Though not quantitatively analyzed, the distribution of EPSPs (Fig. 4D) hints that nucleo-olivary stimulation results in more extreme values. One possible explanation is that – due to the short distance between the stimulation site and the climbing fibers – increasing the stimulation strength leads to an increased risk of spillover olivary excitation, which could counter inhibitory effects. Alternatively, the recent finding that the nucleo-olivary pathway contains both inhibitory GABAergic and excitatory glutamatergic fibers [36] could also explain why stimulation would result in more extreme values. However, the most straightforward interpretation is that activation of the nucleo-olivary pathway does not influence the number of EPSPs in climbing fiber responses.

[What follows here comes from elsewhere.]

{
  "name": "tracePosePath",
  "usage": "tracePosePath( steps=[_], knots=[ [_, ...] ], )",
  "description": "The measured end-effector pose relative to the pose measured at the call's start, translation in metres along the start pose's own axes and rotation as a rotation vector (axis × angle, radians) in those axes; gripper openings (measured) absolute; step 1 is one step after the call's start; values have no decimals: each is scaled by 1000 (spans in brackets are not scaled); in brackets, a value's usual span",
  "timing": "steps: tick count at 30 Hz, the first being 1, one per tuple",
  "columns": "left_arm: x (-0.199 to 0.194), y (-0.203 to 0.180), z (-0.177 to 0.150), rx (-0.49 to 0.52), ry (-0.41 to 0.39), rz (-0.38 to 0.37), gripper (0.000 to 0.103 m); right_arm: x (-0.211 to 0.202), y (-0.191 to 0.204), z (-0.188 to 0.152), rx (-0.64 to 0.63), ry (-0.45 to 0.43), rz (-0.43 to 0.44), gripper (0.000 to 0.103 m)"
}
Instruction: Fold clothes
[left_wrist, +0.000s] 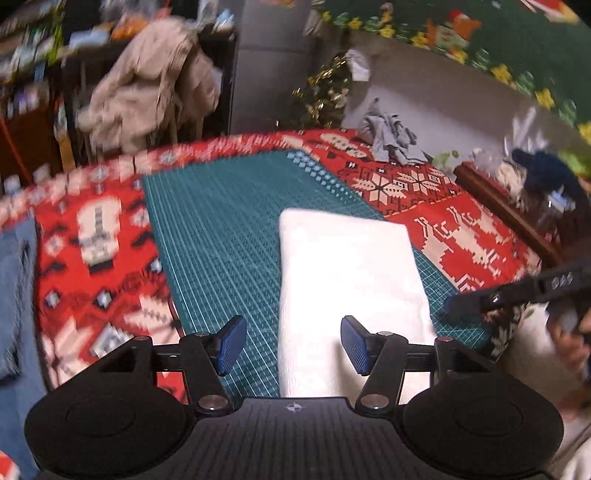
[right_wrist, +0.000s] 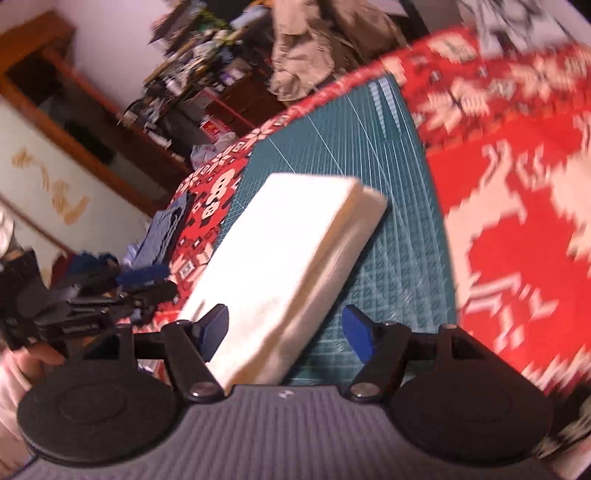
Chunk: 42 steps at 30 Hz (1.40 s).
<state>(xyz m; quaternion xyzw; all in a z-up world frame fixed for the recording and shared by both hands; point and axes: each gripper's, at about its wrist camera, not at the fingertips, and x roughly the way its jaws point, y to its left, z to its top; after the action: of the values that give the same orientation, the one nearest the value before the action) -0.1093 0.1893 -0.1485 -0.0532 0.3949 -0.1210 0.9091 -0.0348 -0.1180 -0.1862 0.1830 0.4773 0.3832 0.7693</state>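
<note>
The left gripper (left_wrist: 293, 345) and right gripper (right_wrist: 284, 332) both stand with jaws apart, gripping nothing. The folded white cloth rectangle (left_wrist: 347, 266) lies at frame centre on the teal gridded cutting mat (left_wrist: 221, 236). A stray blue pad (left_wrist: 354, 345) could likely snag its near edge and undo the fold.

The white cloth (left_wrist: 347, 273) lay folded into a thick, neat rectangle, flat on the green mat (left_wrist: 221, 236), its layered edge showing.

White folded cloth (left_wrist: 347, 273); green gridded mat (left_wrist: 229, 236); red-white patterned tablecloth (left_wrist: 92, 258).
</note>
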Motion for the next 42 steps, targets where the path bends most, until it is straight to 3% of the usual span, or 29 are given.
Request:
tracePosePath(
  steps=[1, 8, 10, 12, 17, 24, 33, 38, 42],
  knots=[
    [2, 5, 0, -27, 9, -21, 56, 3, -1, -1, 26, -2, -8, 64],
    [10, 22, -8, -164, 42, -128, 53, 12, -8, -5, 181, -44, -25, 58],
    [12, 22, -11, -178, 54, -149, 52, 15, -8, -5, 194, -46, -46, 44],
    [13, 20, -15, -184, 69, -167, 42, 19, -9, -3, 192, -40, -72, 24],
    [11, 16, -21, -202, 80, -178, 41, 22, -5, -1, 154, -34, -80, 18],
    [9, -3, -27, -225, 118, -260, 40, 22, -10, 20, 117, -58, -104, 8],
    [26, -51, -30, -172, 161, -374, 41, -10, -11, 37, 3, -86, -140, 12],
    [44, -79, -21, -102, 179, -436, 41, -49, -13, 25, -80, -86, -197, 14],
    [64, -106, -10, -41, 185, -480, 41, -79, -22, 10, -77, -85, -228, 22]
  ],
)
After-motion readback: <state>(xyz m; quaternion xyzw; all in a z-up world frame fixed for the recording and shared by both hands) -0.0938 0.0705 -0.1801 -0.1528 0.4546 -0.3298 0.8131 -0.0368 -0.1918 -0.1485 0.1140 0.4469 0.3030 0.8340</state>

Motor learning typically entails a long series of trials with gradually diminishing errors. We do not know how error magnitude is encoded in the cerebellum, but one possibility is that the number of EPSPs in climbing fiber responses encodes this information and that nucleo-olivary activation can modulate the number of EPSPs as learning progresses. The results from this experiment suggests that this is not the case because electrical activation of the nucleo-olivary pathway did not alter the number of EPSPs in the climbing fiber responses. Whether this is because the nucleo-olivary pathway cannot alter the number of EPSPs or because electrical stimulation is too blunt an instrument to answer this question must be addressed in future research.